▶ _TASK DETAILS_:
Pull every line containing "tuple" out of the listing below.
── INFORMATION SUPPLIED
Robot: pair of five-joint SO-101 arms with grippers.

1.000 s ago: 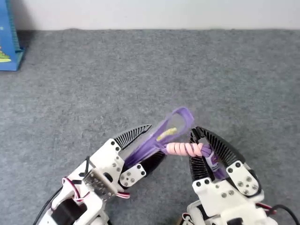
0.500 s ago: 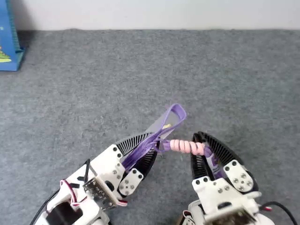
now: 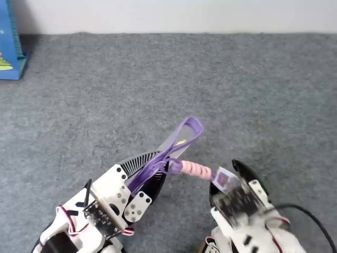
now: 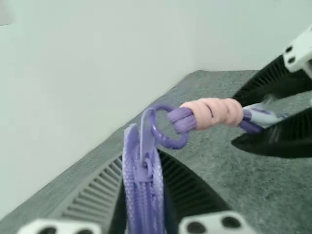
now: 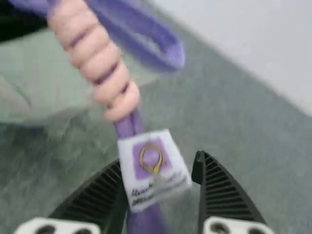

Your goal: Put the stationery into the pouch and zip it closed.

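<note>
The pouch [image 3: 179, 138] is clear with a purple zip edge and hangs tilted above the grey mat. My left gripper [image 3: 152, 168] is shut on its lower zip edge [image 4: 141, 190]. Something small and yellow [image 3: 180, 142] lies inside. From the zip's ring [image 4: 163, 131] a pink coiled strap [image 3: 194, 169] runs level to a purple strap with a white tag [image 3: 224, 179]. My right gripper [image 5: 158, 165] is at the tag end. Its fingers [image 5: 219, 195] stand apart, with the strap and tag [image 5: 151, 168] between them.
A blue box [image 3: 9, 47] stands at the far left edge by the white wall. The grey mat [image 3: 253, 89] stretches out beyond both arms.
The right arm has drawn back toward the near edge and turned, and the strap end has dropped lower. The left arm and the pouch have shifted left and nearer. The pouch mouth looks narrower.
</note>
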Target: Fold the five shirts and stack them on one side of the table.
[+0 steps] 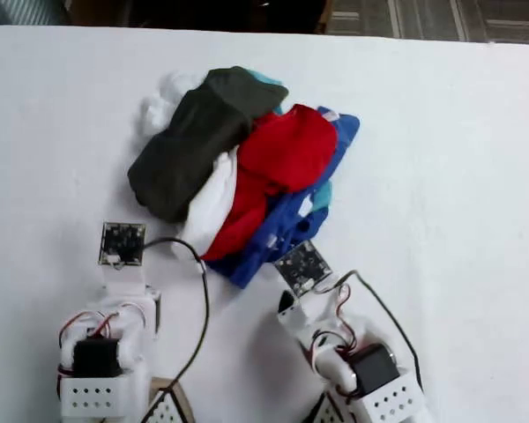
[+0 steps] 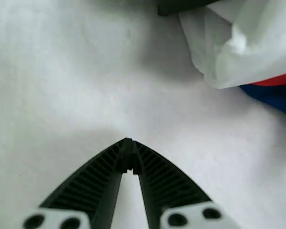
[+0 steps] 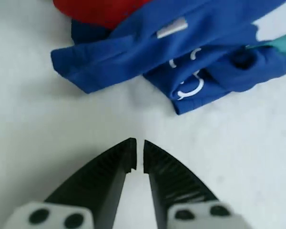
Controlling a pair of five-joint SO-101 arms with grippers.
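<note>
A heap of crumpled shirts lies mid-table: a dark green shirt point(image 1: 198, 141) on top, a red shirt point(image 1: 278, 159) beside it, a white shirt point(image 1: 210, 207) under them, a blue shirt point(image 1: 286, 225) at the bottom and a bit of teal shirt point(image 1: 321, 196). My left gripper point(image 2: 129, 143) is shut over bare table, a short way from the white shirt point(image 2: 238, 52) and the blue shirt point(image 2: 276, 98). My right gripper point(image 3: 139, 145) is shut with a hairline gap, empty, just in front of the blue shirt point(image 3: 181, 57); the red shirt point(image 3: 105, 9) lies beyond it.
The white table point(image 1: 458, 159) has wide bare room to the right and left of the heap. Both arm bases point(image 1: 97, 370) point(image 1: 370, 370) stand at the near edge, with a black cable point(image 1: 203, 308) trailing between them.
</note>
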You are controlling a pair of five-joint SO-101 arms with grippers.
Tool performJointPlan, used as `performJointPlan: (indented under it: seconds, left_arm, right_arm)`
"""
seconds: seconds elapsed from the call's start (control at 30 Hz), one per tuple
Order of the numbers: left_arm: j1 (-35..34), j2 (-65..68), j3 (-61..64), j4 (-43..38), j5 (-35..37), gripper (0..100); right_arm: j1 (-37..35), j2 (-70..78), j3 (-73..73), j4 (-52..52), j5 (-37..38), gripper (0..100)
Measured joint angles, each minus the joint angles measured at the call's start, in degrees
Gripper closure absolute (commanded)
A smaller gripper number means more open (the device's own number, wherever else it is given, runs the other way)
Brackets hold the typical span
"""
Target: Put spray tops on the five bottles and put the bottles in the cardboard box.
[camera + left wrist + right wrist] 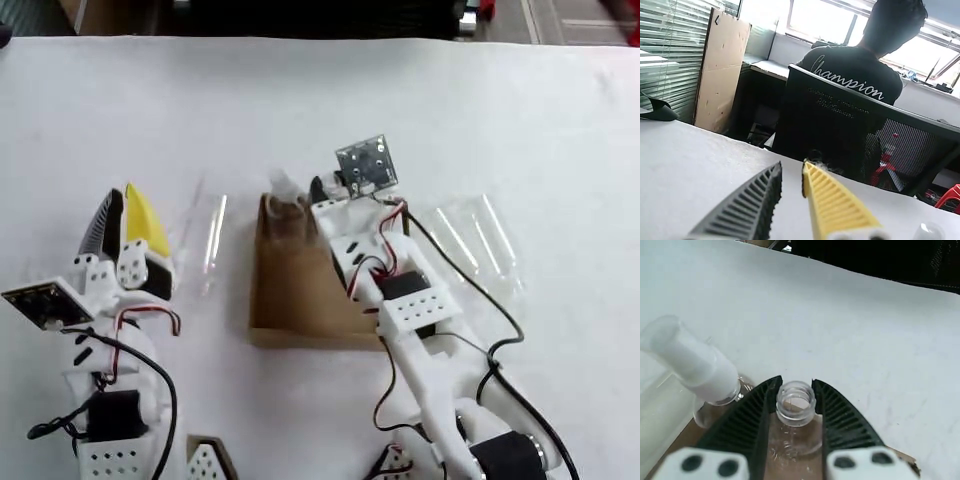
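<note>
I am clenching a topless clear plastic bottle (796, 407) in my right gripper (795, 385) at the far end of the brown cardboard box (285, 300), beside one white-topped bottle (690, 360). My left gripper (791, 166) is hanging released, and other bottles (480, 240) are lying on the tabletop (500, 100).

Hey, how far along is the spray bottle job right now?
Early. Done: one capped bottle appears to rest in the cardboard box. In hand: the right gripper clamps an uncapped bottle by its neck over the box. Remaining: clear bottles lie on the table beside the box; left gripper empty.
</note>
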Motion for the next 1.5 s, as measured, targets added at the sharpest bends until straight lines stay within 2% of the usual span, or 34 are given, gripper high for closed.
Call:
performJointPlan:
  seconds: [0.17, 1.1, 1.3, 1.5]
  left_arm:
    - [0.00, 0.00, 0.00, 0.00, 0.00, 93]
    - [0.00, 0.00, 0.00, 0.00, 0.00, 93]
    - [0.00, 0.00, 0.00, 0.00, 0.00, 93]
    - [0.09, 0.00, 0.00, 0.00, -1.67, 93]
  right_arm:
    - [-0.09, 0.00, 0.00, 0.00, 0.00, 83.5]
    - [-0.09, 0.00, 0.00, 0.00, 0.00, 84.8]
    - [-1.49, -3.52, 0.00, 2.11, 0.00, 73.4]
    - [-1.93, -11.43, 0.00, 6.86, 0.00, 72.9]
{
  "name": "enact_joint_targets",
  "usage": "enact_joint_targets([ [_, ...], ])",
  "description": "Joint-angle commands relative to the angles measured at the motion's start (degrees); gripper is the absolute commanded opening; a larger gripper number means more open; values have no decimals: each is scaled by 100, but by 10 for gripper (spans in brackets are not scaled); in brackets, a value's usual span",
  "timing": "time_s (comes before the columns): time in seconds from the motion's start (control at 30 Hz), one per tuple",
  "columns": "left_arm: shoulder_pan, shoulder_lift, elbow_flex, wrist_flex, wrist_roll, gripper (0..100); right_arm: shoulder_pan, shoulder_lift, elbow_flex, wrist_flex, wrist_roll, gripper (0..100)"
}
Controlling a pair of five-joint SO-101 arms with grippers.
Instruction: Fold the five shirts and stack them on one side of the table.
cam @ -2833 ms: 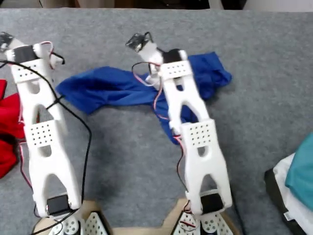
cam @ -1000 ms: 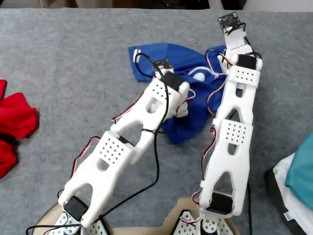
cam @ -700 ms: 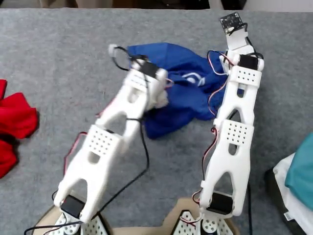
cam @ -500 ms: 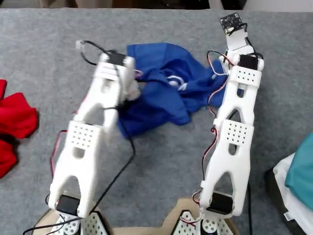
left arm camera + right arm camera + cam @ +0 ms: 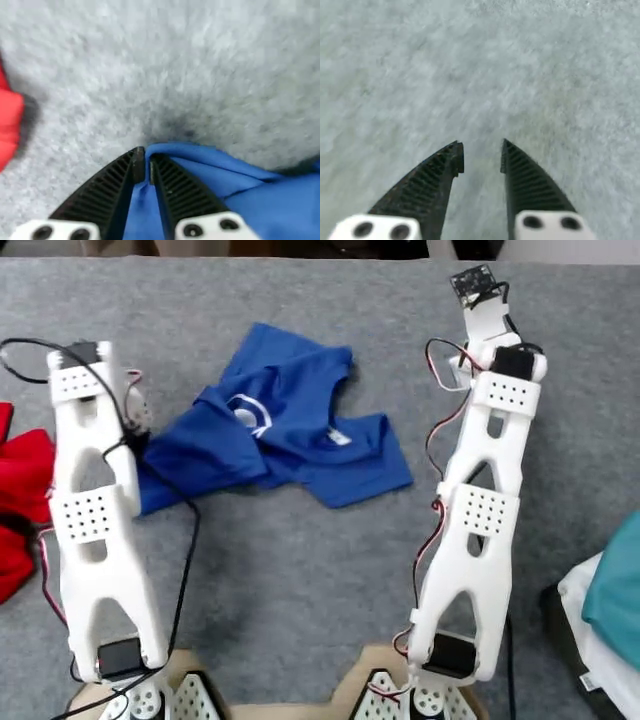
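Note:
A blue shirt [image 5: 270,435] with a white logo lies spread and rumpled on the grey table, between the two arms. My left gripper [image 5: 145,157] is shut on the shirt's edge [image 5: 210,165], at the shirt's left end in the high view [image 5: 135,415]. My right gripper [image 5: 481,154] stands open over bare grey cloth at the far right of the table [image 5: 470,285], holding nothing and apart from the shirt.
A red shirt [image 5: 20,500] lies bunched at the table's left edge, and its corner [image 5: 9,127] shows in the left wrist view. Folded white and teal clothes [image 5: 610,615] are stacked at the right edge. Grey table [image 5: 300,570] lies bare in front of the blue shirt.
My left arm swung from the centre to the left, dragging the blue shirt's edge and spreading the shirt out. The right arm stayed at the far right.

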Motion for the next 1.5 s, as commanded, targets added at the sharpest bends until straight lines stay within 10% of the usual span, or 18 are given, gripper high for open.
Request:
enact_joint_targets([
  [0.0,-62,-303,-651,62,-9,19,-418,-910,-286,1187,290,160],
  [0.57,598,-2932,114,70,-18,90,-1015,-3398,4119,1916,220,163],
  [0.9,3191,-3257,2171,-114,-35,90,-1051,-3653,5903,624,88,163],
  [1.47,3182,-1947,2303,-79,-747,88,-1235,-4198,6026,853,44,163],
])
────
▶ _TASK RESPONSE_:
seconds: seconds elapsed from the call's start (control at 30 Hz), one per tuple
  "timing": "time_s (comes before the columns): time in seconds from the motion's start (control at 30 Hz), one per tuple",

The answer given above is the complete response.